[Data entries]

>>>>>

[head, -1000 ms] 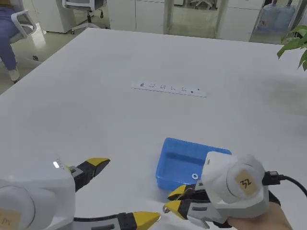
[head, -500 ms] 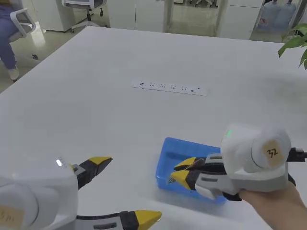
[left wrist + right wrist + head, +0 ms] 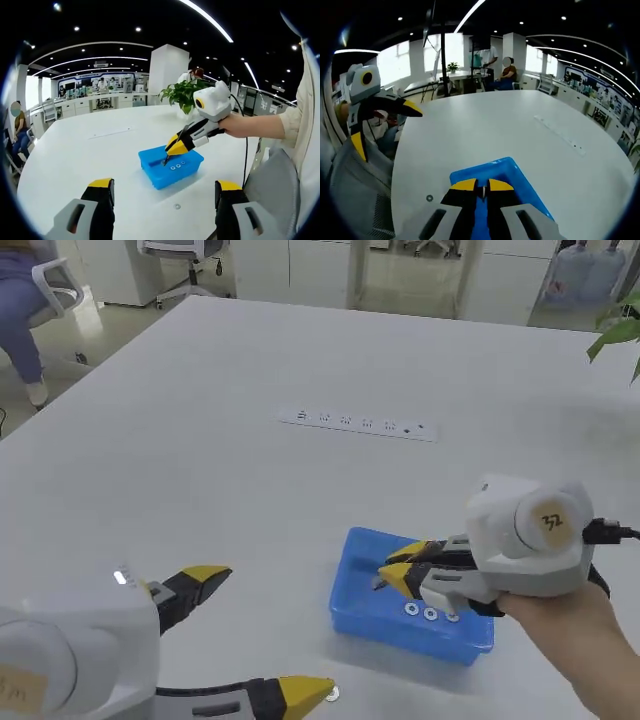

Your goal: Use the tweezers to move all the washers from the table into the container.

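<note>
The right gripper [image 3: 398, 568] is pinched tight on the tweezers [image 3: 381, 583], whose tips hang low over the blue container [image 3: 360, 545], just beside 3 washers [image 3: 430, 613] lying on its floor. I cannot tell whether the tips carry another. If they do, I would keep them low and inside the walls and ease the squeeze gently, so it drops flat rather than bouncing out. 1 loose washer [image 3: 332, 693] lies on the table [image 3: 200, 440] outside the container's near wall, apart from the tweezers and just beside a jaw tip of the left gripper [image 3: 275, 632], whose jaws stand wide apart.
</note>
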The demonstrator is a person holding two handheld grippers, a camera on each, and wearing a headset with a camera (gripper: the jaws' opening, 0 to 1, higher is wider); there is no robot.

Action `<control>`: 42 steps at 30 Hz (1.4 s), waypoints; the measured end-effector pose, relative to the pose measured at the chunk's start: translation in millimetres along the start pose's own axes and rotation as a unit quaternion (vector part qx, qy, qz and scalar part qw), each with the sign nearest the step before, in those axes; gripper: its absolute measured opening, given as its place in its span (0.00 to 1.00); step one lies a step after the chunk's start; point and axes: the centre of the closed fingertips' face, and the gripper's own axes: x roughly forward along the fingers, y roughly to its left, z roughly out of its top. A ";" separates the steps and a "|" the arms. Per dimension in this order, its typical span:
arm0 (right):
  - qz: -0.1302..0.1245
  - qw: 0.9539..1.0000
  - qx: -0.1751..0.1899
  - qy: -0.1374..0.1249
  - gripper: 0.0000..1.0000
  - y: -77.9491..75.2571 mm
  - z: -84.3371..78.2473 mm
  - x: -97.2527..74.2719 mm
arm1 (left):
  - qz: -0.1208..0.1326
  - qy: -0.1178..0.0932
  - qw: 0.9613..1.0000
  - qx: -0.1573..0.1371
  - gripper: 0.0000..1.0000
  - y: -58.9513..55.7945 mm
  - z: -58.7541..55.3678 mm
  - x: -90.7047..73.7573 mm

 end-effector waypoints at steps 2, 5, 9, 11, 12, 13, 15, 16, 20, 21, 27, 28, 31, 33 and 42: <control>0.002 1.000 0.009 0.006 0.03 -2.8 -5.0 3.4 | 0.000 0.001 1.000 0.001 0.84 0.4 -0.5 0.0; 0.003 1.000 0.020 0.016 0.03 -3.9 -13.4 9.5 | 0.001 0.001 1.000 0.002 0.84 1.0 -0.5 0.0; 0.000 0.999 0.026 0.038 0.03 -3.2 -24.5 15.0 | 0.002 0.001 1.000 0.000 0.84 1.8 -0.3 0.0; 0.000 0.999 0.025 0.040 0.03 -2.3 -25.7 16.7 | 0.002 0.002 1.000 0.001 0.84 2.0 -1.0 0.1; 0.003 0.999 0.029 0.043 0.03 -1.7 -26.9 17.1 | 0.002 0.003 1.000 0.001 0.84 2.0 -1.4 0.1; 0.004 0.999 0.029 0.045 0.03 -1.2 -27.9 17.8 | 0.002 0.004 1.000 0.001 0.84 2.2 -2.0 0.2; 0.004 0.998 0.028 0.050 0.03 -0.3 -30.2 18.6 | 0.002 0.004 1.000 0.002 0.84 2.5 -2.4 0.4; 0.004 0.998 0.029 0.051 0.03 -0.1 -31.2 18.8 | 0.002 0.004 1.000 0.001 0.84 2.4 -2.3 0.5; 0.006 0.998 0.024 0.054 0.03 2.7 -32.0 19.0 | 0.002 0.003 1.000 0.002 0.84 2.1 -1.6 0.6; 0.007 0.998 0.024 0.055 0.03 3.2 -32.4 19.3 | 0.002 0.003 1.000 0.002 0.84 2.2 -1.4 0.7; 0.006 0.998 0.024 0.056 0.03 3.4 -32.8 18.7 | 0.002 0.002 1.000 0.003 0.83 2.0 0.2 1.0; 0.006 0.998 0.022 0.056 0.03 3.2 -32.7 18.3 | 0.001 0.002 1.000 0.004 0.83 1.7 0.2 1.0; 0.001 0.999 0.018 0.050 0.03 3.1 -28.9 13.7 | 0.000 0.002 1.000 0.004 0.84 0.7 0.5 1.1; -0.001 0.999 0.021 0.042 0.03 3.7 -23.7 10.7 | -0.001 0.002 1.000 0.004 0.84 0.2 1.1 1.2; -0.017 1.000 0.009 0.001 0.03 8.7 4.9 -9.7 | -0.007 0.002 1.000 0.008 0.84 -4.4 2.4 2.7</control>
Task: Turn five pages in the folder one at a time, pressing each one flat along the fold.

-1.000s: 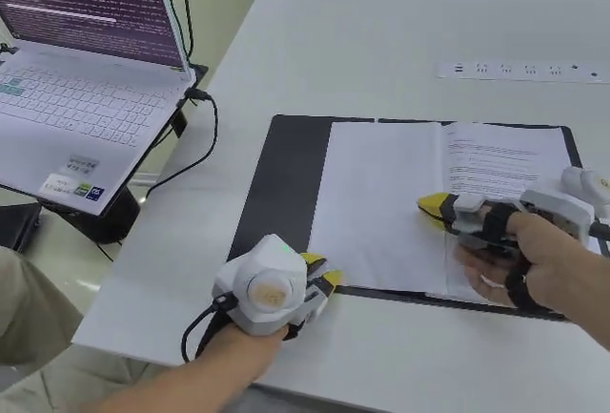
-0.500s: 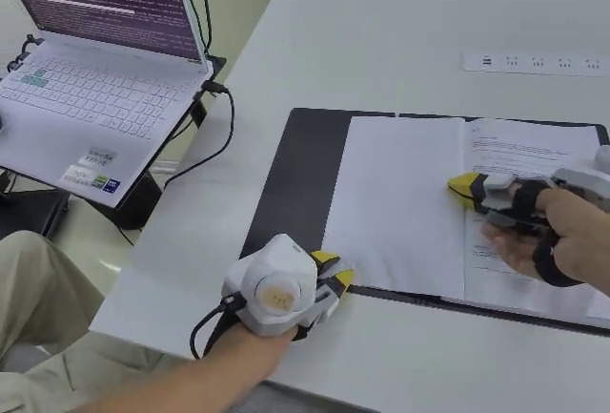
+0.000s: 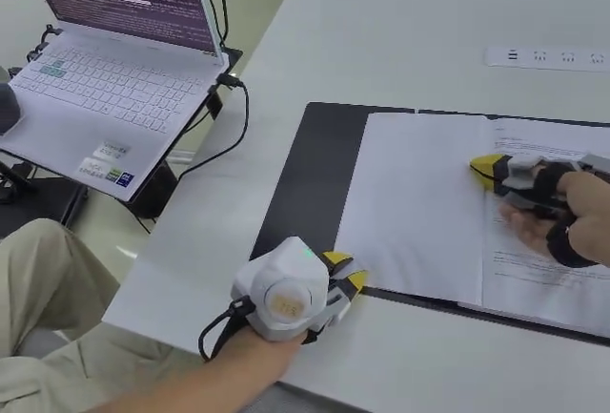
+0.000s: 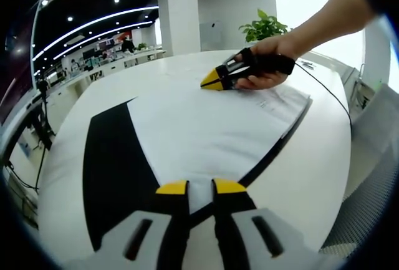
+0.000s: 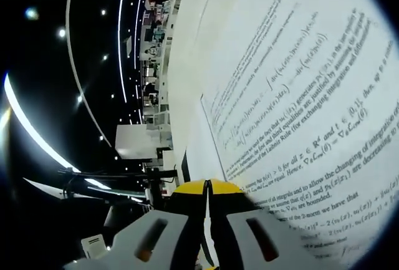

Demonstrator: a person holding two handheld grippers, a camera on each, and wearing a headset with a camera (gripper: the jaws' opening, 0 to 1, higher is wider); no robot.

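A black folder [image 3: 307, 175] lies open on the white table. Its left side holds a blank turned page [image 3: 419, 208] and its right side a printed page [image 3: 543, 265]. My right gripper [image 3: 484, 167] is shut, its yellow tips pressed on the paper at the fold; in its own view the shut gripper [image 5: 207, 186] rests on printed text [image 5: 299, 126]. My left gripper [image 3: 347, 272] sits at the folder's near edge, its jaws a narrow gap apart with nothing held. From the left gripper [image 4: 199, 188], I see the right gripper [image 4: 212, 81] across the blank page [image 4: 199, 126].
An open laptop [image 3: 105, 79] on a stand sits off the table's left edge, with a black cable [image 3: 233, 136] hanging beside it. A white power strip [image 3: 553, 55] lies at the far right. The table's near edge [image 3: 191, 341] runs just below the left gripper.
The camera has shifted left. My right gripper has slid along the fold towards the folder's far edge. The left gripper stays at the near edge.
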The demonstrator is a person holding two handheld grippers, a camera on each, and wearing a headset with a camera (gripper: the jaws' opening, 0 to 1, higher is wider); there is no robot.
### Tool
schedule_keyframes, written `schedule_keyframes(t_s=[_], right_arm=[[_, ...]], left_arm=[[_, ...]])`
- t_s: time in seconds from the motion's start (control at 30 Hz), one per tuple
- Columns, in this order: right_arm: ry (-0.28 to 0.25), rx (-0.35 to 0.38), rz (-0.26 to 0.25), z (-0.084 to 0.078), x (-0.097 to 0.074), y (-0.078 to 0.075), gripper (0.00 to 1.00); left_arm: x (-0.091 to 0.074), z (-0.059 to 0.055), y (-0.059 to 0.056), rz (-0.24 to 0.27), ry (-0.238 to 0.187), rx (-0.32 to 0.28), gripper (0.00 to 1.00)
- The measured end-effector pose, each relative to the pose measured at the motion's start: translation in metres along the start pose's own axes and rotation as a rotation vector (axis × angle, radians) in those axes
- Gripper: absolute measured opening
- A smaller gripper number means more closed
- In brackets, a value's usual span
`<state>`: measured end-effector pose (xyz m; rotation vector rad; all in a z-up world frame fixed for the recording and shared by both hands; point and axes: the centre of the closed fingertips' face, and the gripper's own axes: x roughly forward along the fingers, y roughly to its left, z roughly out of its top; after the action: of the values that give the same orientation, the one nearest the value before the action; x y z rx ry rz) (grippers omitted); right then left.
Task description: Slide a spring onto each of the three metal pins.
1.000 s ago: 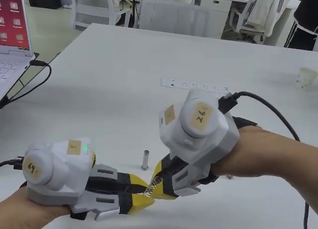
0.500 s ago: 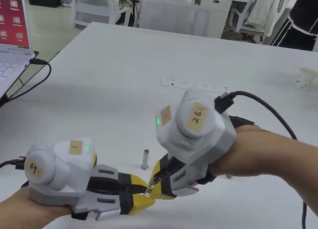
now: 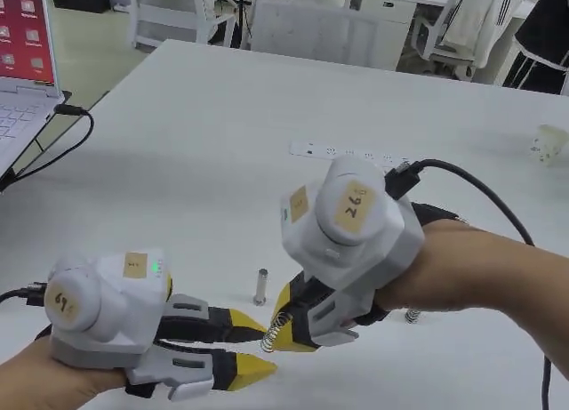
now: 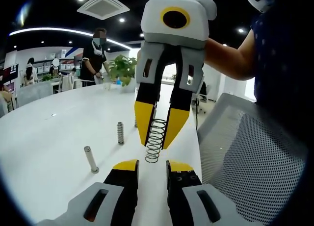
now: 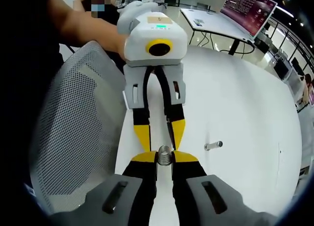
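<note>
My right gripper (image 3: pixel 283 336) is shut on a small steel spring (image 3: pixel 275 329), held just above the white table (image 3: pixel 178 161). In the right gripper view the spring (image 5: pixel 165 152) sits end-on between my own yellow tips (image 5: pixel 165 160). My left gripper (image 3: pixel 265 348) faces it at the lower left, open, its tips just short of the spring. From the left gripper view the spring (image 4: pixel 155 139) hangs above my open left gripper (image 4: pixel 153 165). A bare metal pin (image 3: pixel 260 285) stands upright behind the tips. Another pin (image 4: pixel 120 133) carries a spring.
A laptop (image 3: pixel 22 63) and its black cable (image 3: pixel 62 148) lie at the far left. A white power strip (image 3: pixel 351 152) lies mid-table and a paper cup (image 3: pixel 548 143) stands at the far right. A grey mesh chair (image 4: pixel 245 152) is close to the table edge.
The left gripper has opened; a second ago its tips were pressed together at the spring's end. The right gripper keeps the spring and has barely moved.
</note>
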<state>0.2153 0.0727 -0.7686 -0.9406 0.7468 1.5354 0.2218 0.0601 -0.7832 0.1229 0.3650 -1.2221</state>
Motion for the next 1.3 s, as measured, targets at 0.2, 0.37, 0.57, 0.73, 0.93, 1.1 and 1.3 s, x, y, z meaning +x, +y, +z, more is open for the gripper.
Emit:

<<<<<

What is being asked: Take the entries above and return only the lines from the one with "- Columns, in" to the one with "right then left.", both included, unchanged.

Your solution:
- Columns, in this order: right_arm: ry (-0.28 to 0.25), rx (-0.35 to 0.38), rz (-0.26 to 0.25), z (-0.084 to 0.078), x (-0.097 to 0.074), y (-0.078 to 0.075), gripper (0.00 to 1.00); left_arm: x (-0.091 to 0.074), z (-0.059 to 0.055), y (-0.059 to 0.056), rz (-0.24 to 0.27), ry (-0.238 to 0.187), rx (-0.32 to 0.28), gripper (0.00 to 1.00)
- The measured end-effector pose, each relative to the pose measured at the motion's start: translation in metres along the start pose's own axes and rotation as a rotation vector (axis × angle, radians) in those axes
- Gripper: absolute measured opening
- A smaller gripper number means more closed
- In brackets, a value's usual span
`<state>`: measured end-effector pose (xyz m; rotation vector rad; all in a z-up world frame fixed for the recording and shared by both hands; point and axes: the centre of the closed fingertips' face, and the gripper's own axes: x roughly forward along the fingers, y roughly to its left, z roughly out of its top; after the action: of the values that give the same orientation, the one nearest the value before the action; x y z rx ry rz) (grippers omitted); right then left.

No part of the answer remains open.